Print the data that follows exactly.

.....

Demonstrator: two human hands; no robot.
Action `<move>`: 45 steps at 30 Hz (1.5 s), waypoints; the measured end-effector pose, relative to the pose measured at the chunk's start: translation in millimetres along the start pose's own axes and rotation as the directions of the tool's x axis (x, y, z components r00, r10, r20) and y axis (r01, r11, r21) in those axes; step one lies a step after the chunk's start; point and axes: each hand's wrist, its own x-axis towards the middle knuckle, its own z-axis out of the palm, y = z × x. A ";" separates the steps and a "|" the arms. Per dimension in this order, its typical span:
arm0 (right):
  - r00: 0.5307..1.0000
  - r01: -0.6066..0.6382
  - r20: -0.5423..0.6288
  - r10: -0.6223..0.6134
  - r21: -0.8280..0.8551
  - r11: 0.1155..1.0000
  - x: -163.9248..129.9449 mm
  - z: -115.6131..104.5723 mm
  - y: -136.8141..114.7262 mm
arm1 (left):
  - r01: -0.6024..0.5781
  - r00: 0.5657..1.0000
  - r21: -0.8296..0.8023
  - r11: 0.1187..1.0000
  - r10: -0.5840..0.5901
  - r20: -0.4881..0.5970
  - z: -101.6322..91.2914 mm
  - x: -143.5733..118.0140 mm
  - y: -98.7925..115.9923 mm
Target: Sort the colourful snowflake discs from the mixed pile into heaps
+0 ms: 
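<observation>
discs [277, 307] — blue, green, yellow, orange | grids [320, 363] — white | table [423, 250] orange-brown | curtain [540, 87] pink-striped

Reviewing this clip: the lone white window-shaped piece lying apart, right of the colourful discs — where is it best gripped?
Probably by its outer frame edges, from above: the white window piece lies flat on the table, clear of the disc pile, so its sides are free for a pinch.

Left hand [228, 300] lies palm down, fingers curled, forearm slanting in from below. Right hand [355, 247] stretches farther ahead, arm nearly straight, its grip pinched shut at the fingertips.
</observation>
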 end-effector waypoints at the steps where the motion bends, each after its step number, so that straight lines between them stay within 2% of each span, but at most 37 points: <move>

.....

• [Reply to the exercise]:
Demonstrator: two human hands; no robot.
Action `<move>`: 45 steps at 30 Hz (1.5 s), waypoints; the measured end-effector pose, relative to the pose measured at the chunk's start: translation in millimetres along the start pose's own axes and rotation as the directions of the tool's x axis (x, y, z components r00, r10, r20) and y axis (r01, r11, r21) in those axes; step one lies a step after the chunk's start; point and axes: each hand's wrist, its own x-axis towards the middle knuckle, its own z-axis out of the palm, y = z × x. A ";" separates the steps and a "|" the arms. Per dimension in this order, its typical span:
arm0 (right):
  - r00: 0.5307..1.0000
  - r01: -0.6066..0.6382
  - r20: -0.5423..0.6288
  - r10: -0.6223..0.6134
  - r21: -0.8280..0.8551
  - r11: 0.1155..1.0000
  - x: -163.9248..129.9449 mm
  - z: -115.6131..104.5723 mm
  - y: -136.8141..114.7262 mm
arm1 (left):
  - r01: -0.6024..0.5781
  - r00: 0.5657..1.0000
  - r21: -0.8296..0.8023
  - r11: 0.1187..1.0000
  - r10: -0.5840..0.5901
  - r20: -0.4881..0.5970
  - z: -101.6322..91.2914 mm
  - x: -143.5733..118.0140 mm
  - y: -98.7925..115.9923 mm
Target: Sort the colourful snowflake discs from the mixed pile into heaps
+0 ms: 
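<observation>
discs [277, 307] — blue, green, yellow, orange | grids [320, 363] — white | table [423, 250] orange-brown | curtain [540, 87] pink-striped

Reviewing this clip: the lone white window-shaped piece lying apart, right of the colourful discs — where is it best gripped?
Probably by its outer frame edges, from above: the white window piece lies flat on the table, clear of the disc pile, so its sides are free for a pinch.

Left hand [228, 300] lies palm down, fingers curled, forearm slanting in from below. Right hand [355, 247] stretches farther ahead, arm nearly straight, its grip pinched shut at the fingertips.
</observation>
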 end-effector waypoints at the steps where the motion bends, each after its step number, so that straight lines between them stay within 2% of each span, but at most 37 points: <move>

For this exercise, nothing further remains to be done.